» **Problem details**
Every line in the data below that includes "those" belongs in the answer, copied as it stands.

Stored entries:
━━━━━━

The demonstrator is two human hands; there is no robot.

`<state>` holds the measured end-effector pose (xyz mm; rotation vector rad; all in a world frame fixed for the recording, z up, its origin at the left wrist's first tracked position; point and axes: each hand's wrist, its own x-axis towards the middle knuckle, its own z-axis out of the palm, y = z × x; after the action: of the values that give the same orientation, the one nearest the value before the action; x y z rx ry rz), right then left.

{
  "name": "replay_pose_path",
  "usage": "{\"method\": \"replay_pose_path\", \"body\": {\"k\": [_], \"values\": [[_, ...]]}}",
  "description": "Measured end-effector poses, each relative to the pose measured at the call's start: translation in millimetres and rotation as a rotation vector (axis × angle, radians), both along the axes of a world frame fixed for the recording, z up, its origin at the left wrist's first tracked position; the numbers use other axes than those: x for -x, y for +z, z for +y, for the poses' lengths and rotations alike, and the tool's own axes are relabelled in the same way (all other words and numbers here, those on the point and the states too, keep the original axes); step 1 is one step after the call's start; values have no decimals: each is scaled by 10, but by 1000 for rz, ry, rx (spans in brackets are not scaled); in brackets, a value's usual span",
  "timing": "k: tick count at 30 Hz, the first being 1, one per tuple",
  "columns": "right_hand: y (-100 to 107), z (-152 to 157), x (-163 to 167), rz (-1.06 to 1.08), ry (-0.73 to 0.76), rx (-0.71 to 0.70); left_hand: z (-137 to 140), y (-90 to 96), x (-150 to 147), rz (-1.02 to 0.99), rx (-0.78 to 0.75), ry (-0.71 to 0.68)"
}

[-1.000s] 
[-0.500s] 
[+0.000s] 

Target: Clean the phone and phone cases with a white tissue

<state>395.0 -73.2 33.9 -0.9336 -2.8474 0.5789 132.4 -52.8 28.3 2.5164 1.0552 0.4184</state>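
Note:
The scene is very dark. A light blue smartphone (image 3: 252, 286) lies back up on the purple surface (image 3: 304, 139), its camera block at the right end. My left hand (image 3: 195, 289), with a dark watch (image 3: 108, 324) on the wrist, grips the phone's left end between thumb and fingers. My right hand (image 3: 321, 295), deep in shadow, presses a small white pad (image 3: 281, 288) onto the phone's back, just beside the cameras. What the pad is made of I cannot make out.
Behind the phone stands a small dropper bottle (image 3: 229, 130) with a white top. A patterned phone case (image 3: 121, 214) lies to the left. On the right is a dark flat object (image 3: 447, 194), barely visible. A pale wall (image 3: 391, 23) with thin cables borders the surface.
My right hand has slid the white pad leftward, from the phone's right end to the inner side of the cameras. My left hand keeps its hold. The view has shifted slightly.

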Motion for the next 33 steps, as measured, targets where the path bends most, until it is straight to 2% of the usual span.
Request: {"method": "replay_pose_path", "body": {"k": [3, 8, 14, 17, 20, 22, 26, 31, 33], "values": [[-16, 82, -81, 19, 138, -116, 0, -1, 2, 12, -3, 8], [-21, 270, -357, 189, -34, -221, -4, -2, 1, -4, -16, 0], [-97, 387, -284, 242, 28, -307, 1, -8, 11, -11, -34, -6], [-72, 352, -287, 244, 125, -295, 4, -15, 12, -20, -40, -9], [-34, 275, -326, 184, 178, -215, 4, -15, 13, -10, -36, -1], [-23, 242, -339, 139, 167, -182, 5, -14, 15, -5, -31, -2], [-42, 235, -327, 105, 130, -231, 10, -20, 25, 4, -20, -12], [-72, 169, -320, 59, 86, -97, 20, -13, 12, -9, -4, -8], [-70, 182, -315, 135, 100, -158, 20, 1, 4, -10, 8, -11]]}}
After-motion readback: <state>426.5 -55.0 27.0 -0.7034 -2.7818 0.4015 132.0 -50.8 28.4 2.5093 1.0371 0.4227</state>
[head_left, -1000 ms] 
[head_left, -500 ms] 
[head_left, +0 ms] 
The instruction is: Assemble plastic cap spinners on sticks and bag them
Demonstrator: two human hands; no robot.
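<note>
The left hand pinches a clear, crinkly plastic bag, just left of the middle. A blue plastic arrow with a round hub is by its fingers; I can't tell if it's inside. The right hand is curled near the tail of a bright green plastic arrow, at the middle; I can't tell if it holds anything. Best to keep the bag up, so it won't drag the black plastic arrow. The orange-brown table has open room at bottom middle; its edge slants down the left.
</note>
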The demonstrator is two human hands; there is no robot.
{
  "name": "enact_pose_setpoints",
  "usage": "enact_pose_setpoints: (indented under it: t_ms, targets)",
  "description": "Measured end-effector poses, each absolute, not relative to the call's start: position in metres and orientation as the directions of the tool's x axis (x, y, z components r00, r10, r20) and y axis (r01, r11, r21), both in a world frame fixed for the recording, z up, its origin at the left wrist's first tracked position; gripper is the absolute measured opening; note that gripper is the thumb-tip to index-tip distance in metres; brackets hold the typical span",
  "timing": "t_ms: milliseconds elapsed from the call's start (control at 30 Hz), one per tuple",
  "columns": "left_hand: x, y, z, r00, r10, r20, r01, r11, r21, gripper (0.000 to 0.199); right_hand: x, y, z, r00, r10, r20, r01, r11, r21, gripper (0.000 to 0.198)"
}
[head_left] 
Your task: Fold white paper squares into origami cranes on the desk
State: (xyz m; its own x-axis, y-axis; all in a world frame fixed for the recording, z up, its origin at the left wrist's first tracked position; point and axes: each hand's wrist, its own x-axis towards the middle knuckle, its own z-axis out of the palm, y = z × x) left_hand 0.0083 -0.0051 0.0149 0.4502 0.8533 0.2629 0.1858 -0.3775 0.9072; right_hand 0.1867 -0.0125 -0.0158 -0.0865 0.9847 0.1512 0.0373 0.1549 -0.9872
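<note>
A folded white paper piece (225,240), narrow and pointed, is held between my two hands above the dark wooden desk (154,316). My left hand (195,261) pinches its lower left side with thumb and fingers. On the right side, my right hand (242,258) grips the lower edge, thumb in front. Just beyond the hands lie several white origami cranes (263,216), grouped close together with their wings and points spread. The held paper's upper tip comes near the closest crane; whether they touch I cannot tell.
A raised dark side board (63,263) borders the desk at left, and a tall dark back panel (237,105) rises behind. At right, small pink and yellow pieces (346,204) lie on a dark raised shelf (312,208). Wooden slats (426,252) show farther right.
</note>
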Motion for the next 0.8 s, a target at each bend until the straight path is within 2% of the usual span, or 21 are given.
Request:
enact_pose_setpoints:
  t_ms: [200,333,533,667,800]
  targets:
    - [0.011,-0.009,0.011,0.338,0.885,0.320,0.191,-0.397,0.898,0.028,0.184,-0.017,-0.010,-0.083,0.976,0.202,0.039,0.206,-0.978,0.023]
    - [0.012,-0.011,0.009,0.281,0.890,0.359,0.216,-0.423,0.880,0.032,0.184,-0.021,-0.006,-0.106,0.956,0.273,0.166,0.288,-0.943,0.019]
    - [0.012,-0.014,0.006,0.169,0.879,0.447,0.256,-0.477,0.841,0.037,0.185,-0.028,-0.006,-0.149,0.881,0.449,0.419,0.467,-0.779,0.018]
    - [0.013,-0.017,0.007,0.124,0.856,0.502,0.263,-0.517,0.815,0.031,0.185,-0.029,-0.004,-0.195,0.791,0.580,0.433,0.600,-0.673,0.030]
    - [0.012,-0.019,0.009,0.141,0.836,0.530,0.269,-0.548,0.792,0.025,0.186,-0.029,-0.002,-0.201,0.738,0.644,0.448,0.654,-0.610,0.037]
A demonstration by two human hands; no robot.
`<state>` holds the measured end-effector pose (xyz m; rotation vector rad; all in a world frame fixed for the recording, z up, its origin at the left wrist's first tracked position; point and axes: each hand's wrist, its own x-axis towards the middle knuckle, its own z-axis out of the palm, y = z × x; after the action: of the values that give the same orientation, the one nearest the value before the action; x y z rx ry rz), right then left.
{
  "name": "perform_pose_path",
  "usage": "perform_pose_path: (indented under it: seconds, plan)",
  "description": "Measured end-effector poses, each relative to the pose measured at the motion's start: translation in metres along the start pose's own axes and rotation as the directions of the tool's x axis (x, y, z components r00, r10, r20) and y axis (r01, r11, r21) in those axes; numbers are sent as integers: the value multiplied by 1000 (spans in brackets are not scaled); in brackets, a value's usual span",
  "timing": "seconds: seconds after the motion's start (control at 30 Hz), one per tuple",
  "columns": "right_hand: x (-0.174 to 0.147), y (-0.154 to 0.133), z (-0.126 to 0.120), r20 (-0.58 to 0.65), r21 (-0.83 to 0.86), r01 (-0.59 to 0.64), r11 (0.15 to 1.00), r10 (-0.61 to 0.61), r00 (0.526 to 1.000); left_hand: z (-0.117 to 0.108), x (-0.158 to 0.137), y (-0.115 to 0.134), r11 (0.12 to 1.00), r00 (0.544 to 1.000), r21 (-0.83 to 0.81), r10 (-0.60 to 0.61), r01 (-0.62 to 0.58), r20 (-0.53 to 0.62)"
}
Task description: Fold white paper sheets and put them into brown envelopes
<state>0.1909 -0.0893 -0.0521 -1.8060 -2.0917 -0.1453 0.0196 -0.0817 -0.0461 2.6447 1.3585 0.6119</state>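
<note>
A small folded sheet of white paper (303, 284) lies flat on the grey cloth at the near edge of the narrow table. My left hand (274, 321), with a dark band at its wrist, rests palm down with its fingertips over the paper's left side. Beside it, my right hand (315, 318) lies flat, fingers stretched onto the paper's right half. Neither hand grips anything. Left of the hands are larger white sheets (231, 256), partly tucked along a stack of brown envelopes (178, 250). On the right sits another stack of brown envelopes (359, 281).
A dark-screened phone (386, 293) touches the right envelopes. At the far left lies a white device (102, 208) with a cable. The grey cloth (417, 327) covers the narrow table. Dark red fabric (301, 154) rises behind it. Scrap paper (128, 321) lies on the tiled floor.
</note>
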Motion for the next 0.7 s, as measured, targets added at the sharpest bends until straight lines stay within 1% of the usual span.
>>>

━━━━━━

» **Task output**
  "description": "Measured end-effector poses, each relative to the pose measured at the call's start: translation in millimetres and rotation as a rotation vector (axis × angle, radians), both along the axes of a world frame fixed for the recording, z up, its origin at the left wrist's first tracked position; the numbers use other axes than those: x for -x, y for +z, z for +y, for the poses' lengths and rotations alike, and the tool's own axes are relabelled in the same way (all other words and numbers here, those on the point and the states too, keep the original axes); step 1 is one step after the call's start; values have no decimals: each is scaled by 10, but by 1000 for rz, ry, rx (spans in brackets are not scaled); in brackets, a value's usual span",
  "description": "Measured end-effector poses, each relative to the pose measured at the motion's start: translation in metres along the start pose's own axes and rotation as the directions of the tool's x axis (x, y, z components r00, r10, r20) and y axis (r01, r11, r21) in those axes; numbers are sent as integers: the value multiplied by 1000 (spans in brackets are not scaled); in brackets, a value's usual span",

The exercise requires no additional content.